図6AgI(fod)PEt3の核生成は清浄な金属銀表面よりアミン末端表面で容易に起こることが明らかになっています。
金
ALDによる金属金の成膜プロセスは非常に稀で、今までに2報しか報告されていません。最初の発表では、Me3AuIIIPMe3(図7)と酸素プラズマの後に水が使用されました16。この三段階プロセスは、0.5 Å/サイクルの成長速度と、120~130℃でALDが起こる狭い温度範囲を持ち、より高温ではCVDが起こります。興味深い点として、このプロセスではパルス状での水の供給がない場合には、金およびリンを含有する膜が生成します。また、P2O5が酸素プラズマへの曝露により生成し、これを揮発性の副生成物となるH3PO4に変換するために水が必要です。もう1つの金のALDプロセスは、Me2AuIII(S2CNEt2)(図7)およびオゾンを使用して、1.1 Å/サイクルの成長速度で金属金を生成します17。このプロセスではALDが起こる温度範囲がより広く、より高温に到達し(120~200℃)、最初のプロセスと比較して成長速度が大幅に増加します。これらのプロセスのもう1つの大きな相違は前駆体にあります。Me3AuIIIPMe3は室温で液体であり、精製後の全体の収率が93%で合成できますが、Me2AuIII(S2CNEt2)は室温で固体であり、精製後の全体の収率は約10%です。ただし現在では、金属金はプラズマと熱ALDプロセスの両方で利用可能であり、中程度の成長速度が得られています。まだ改善の余地は多くありますが、現時点で金はALDで利用可能な金属とみなすことができます。

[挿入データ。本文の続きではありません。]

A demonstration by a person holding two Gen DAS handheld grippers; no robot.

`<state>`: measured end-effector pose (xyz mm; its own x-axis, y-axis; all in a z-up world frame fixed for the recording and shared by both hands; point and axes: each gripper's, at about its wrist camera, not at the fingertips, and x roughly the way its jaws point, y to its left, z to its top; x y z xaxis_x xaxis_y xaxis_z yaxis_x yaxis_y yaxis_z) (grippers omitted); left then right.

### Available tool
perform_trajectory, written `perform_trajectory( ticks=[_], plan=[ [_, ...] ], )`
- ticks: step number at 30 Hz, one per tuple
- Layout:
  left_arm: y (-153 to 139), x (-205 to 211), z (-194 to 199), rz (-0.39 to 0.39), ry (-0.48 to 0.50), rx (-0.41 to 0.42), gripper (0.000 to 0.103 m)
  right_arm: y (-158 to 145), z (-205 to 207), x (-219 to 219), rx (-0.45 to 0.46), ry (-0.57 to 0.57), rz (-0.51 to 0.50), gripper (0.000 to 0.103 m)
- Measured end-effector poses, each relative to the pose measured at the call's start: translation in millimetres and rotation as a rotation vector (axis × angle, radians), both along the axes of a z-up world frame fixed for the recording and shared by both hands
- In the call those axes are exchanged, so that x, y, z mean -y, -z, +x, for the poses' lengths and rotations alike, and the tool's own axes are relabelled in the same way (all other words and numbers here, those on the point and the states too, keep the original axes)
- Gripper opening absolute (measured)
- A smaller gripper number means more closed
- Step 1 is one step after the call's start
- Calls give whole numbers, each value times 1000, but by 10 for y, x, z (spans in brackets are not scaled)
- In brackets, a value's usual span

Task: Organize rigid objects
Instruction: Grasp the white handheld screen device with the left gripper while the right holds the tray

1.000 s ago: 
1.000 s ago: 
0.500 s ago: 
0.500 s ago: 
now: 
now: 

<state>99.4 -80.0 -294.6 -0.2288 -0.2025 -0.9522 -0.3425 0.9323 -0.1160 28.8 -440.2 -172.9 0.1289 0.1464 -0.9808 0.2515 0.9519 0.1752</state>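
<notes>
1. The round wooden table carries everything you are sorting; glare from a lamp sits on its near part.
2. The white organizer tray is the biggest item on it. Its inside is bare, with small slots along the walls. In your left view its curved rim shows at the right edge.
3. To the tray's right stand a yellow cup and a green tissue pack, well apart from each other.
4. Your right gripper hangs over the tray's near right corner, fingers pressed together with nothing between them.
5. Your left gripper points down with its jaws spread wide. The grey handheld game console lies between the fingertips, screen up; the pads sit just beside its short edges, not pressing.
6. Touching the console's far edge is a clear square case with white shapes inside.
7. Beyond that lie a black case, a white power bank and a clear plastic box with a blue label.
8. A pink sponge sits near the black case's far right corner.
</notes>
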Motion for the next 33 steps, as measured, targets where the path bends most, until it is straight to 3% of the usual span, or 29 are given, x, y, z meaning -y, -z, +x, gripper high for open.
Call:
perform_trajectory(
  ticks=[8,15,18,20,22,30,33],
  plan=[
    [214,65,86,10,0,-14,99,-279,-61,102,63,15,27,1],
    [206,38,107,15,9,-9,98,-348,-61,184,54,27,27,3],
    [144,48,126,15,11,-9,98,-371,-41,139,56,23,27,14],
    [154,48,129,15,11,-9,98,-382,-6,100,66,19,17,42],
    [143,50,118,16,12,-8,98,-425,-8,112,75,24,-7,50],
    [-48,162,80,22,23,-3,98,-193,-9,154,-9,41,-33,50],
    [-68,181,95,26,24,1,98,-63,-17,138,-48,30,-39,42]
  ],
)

図7ALDによる金属金の堆積に現在利用可能な2つのプロセス
結論
3つの貨幣金属(銅、銀および金)は全て、複数のALDプロセスで利用することができます。銅プロセスは、ナノメートルスケールの金属銅配線の商業利用と、無機および有機金属化合物を含む銅の合成化学が単純であることが結びついた結果、最も開発が進んでいます。さまざまな配位子を有する銅前駆体が多数存在し、異なる温度で行われる熱的方法に加えて、高い信頼性で金属銅を堆積させるために使用できるプラズマプロセスなどがあります。合成が容易で、堆積プロセスに汎用性があり、得られる膜に不純物が少ないことから、現時点で推奨される銅前駆体はCuII(DMAP)2であると言えます。
金属銀および金属金の堆積プロセスは、銅を使用するプロセスと比較するとまだ成熟していません。金属銀の堆積は、多様なβ-ジケトナート前駆体を用いて行われており、フッ素化された配位子により最も高い結果が得られています。幾つかの銀プロセスに関して特性評価が進んでおり、これにより銀を含有するALD前駆体のさらなる改善が可能になるはずです。
金の場合、現在利用可能なプロセスは熱およびプラズマの2つのみですが、開発はまだ始まったばかりです。最初の真の金属金のプロセスは2016年に紹介され、2017年に次のプロセスが報告されました。両プロセスに対してさらなる理解が必要であり、また、今後の前駆体開発により、表面化学の可能性を拡げ、より広い温度範囲にわたって金を堆積させる際の問題に対処することが可能になります。現在、銅のALDについて得られた教訓を銀および金の堆積に適用することができるようになり、その可能性はまだ模索され始めたばかりです。